As for how Tippett can become a more well-rounded player, Tortorella discussed ways to do that.
One, instead of settling for an outside shot, cradle the puck in power forward fashion and drive to the net.
“I counted one game and I told him, ‘three times you drove to the net,’ so I’m watching that,” Tortorella said. “He’s turned some pucks over where he just exposes it and I talked to him about using his big frame to hold on to it. I watched him last game and he did it two or three times.
“I am thinking that right away he’s listening. I think ‘Tipp’ has accepted some of the things we’ve asked of him. I think the most important thing is he has the right type of confidence now in his game.”

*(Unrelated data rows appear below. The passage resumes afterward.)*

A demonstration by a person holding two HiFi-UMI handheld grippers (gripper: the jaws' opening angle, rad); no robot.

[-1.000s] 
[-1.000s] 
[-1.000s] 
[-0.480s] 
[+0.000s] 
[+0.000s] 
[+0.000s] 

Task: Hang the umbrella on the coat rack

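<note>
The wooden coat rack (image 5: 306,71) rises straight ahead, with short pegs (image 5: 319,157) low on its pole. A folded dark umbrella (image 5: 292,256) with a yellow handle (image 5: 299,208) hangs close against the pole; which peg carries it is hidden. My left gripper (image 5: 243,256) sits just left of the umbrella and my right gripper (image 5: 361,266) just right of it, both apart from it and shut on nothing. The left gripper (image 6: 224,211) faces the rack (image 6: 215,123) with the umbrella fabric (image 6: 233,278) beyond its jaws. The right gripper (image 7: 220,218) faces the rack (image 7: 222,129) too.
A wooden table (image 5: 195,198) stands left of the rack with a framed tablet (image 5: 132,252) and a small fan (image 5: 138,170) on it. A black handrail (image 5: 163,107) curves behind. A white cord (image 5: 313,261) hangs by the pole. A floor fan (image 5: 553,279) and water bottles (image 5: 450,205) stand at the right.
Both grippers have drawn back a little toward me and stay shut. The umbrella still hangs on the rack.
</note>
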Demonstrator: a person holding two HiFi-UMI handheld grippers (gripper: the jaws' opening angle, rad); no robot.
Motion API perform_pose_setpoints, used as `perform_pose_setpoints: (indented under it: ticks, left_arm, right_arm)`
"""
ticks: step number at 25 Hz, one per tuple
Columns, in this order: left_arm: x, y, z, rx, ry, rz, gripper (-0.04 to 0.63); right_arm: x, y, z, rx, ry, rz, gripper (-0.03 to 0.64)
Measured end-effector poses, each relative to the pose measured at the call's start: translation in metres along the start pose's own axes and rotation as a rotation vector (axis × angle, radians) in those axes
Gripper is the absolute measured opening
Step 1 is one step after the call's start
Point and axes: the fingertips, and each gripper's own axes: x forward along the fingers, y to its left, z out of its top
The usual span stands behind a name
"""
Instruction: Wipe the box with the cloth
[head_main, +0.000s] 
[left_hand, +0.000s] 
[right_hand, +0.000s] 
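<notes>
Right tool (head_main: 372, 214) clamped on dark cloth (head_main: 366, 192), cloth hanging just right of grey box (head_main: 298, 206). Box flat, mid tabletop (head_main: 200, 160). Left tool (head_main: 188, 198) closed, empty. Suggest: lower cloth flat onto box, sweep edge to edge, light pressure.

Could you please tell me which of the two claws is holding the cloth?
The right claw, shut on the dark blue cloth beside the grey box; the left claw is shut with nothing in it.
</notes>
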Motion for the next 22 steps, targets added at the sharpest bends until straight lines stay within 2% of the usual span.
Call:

Tippett is not one to blow his own horn. And he pays attention when coaches try to give him suggestions.
“He asks questions,” Tortorella said. “Very coachable. When you tell him something, I don’t think there’s any misinterpretation of what we’re trying to tell him. I think he tries to do the things the coaches are trying to help him with. And then we can get out of the way.”
The Ontario, Canada native is taking his new fame in stride. The recent breakthrough games are simply a product of hard work.
“I think it’s a culmination,” he said. “I’m not one to go out looking for points.”
Recently, Tortorella has included penalty killing to Tippett’s duties, which adds to that defensive dimension of his game. It’s also a vote of trust.
“It’s been great,” said Tippett, who arrived last season from a trade with the Panthers that sent Claude Giroux out of Philadelphia after a 14-year career here. “I said last year when I came over and got that opportunity, it’s a fresh start.
“There’s been no gray area,” he added. “He (Tortorella) tells players exactly what he expects of them. I think that’s helped me. It’s just whatever they need – little plays here and there – just do what I can.”
>Back to seven defensemen
In order to give recent call-up Egor Zamula some playing time, Tortorella chose to go with seven defensemen against the Panthers.
The coach said he planned to use the young Russian in different situations to see where things stand in his development progress.
>Cates ‘sticks’ to basics
Rookie center Noah Cates has been thrown out against some of the top lines in the NHL this season and more than held his own. In fact, he entered the Florida game at a commendable plus-6.
At 6-foot-1, but just 165 pounds, Cates is not going to knock people around on the defensive side of the puck. So Tortorella wants him to give opponents the lumber.
“If he’s going to play top minutes against top players he’s not going to be a guy that’s going to be able to close people out and stop the play, kill the play,” the coach said. “He has to learn how to use his stick.
“You have to be aware of having your stick down all the time. That discourages plays through seams or through you. It’s a work in progress with him. No one is trying to take anything away from his game. It’s adding to his game and teaching him how to use his stick.”